La derrota del 3 de enero contra los Rockets de Houston movió el tapete de Golden State. Pese a que tenían ventaja en los últimos minutos, un triple en la última jugada dejó en ridículo a los Warriors, así que vinieron declaraciones de autocrítica por parte de Stephen Curry y Klay Thompson, quienes coincidieron: “Hemos perdido el instinto asesino”.

Sin embargo, ese instinto parece que regresa a Golden State, sobre todo con Curry, quien fue el gran protagonista de la victoria 119-114 sobre los Mavericks de Dallas con 11 triples que dieron forma a sus 48 puntos, seis rebotes y cinco asistencias.

 

Fue la quinta vez que Curry supera la barrera de los 40 puntos en lo que va de la temporada y su segunda mejor actuación también, pues se quedó a tres puntos de igualar las 51 unidades logradas en la quinta semana, ante los Wizards.

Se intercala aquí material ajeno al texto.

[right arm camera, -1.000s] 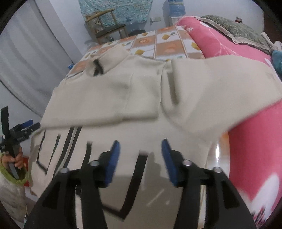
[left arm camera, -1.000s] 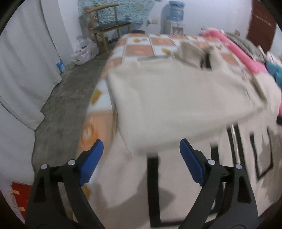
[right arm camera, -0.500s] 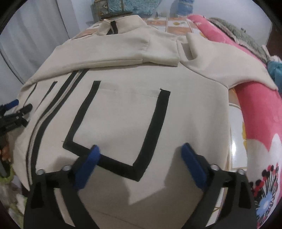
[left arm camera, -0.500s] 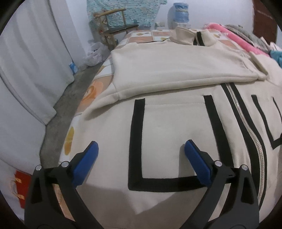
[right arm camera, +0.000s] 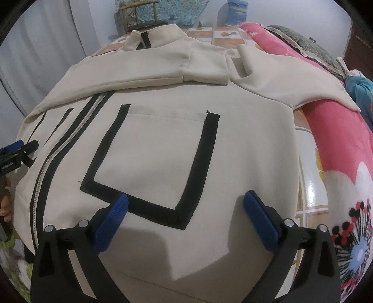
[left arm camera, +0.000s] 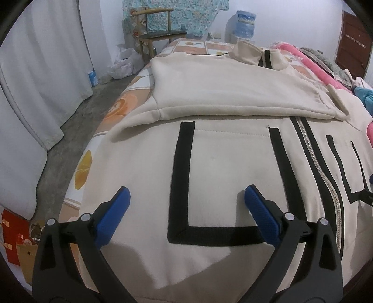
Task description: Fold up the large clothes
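A cream zip-up jacket (left arm camera: 233,163) with black U-shaped pocket trim lies front up on the bed. Both sleeves are folded across its chest: one sleeve (left arm camera: 221,93) in the left wrist view, and the other sleeve (right arm camera: 279,77) trails toward the pink blanket. My left gripper (left arm camera: 186,190) hovers open over the left pocket, with nothing between its blue pads. My right gripper (right arm camera: 185,195) stands open above the right pocket of the jacket (right arm camera: 163,151), also empty. The left gripper (right arm camera: 21,145) shows at the left edge of the right wrist view.
A pink flowered blanket (right arm camera: 338,139) lies rolled along the bed's right side. The patterned sheet (left arm camera: 121,105) borders bare floor on the left, with a white curtain (left arm camera: 42,70) beyond. A wooden chair (left arm camera: 158,30) and water bottle (left arm camera: 244,17) stand at the far end.
A second ago the sleeves were blurred and moving over the chest; they now lie flat there. Both grippers came down toward the pockets, and the right jaws spread wider.
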The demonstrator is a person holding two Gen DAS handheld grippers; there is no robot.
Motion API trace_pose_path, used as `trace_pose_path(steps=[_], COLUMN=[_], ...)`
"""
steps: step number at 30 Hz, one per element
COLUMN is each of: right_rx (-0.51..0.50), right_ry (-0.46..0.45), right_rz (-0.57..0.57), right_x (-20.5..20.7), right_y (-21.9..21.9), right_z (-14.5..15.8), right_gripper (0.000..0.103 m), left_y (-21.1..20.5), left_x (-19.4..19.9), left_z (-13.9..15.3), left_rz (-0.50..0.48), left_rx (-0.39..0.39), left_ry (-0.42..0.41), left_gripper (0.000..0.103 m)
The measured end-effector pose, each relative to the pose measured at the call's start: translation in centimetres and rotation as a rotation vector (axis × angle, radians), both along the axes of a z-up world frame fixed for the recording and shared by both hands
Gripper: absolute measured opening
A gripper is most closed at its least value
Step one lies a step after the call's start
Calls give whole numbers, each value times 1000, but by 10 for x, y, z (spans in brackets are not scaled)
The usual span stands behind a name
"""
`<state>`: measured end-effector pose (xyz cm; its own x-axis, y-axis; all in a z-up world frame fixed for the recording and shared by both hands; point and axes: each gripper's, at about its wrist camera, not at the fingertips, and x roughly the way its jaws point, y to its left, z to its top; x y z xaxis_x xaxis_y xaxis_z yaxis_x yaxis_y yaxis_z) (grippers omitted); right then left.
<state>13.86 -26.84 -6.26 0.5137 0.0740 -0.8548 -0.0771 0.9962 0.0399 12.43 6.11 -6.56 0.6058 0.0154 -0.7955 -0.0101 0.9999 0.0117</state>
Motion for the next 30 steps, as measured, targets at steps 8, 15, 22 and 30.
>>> trace_pose_path(steps=[8,15,22,30], right_rx=[127,175,210,211], right_ry=[-65,-38,15,90], right_rz=[-16,-105,-134,-131], right_x=[-17,-46,-61,-70], right_y=[-25,-76,-93,-83], right_z=[28,38,28,15], right_gripper=[96,88,63,25], left_y=[15,55,86,82], left_x=[-27,-74,-77,-78], left_z=[25,32,10,7], left_rz=[-16,43,136,142], left_rx=[-3,-22,-124,-83], left_ry=[-82,-99,-18,-26], left_gripper=[96,74,52,35])
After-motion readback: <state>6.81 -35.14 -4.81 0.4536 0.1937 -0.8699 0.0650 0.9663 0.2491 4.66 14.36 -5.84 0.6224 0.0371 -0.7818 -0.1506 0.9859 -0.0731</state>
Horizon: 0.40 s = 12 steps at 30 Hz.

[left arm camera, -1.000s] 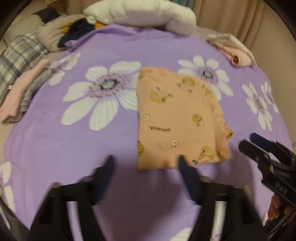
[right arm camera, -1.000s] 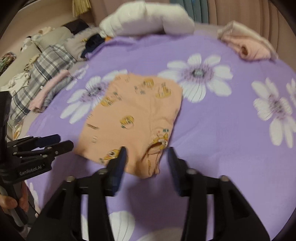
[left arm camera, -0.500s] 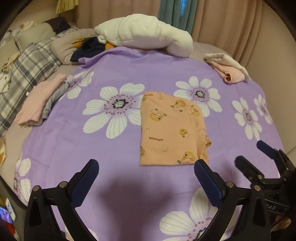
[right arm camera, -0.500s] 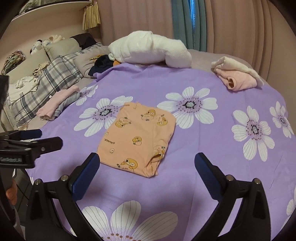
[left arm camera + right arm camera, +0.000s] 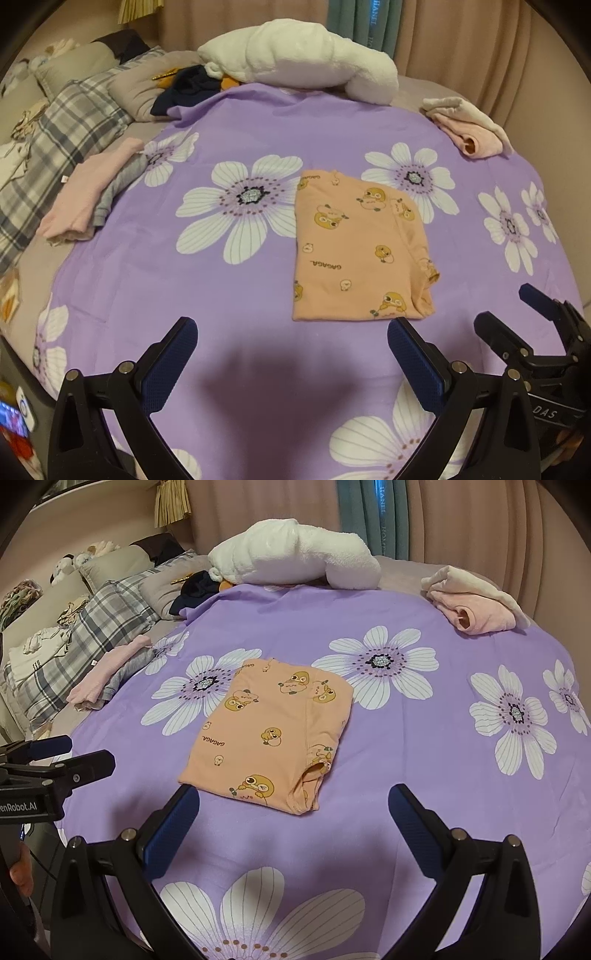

Luka Doncic dio la cara por los Mavericks con 26 puntos, seis rebotes y cinco asistencias.

El triunfo sobre Dallas coloca a los Warriors con cuatro triunfos consecutivos desde la dolorosa derrota ante Houston y una marca de 29 victorias y 14 derrotas y aprietan el liderato de los Nuggets en la Conferencia del Oeste.

 

Mientras esperamos el regreso de LeBron James, la atención se centra en Curry y James Harden, quien esta temporada se ha hecho respetar con un promedio de 34.1 puntos por partido, mientras que la estrella de Golden State se acerca sigilosamente con un promedio de 28.8; Lebron anda en 27.3.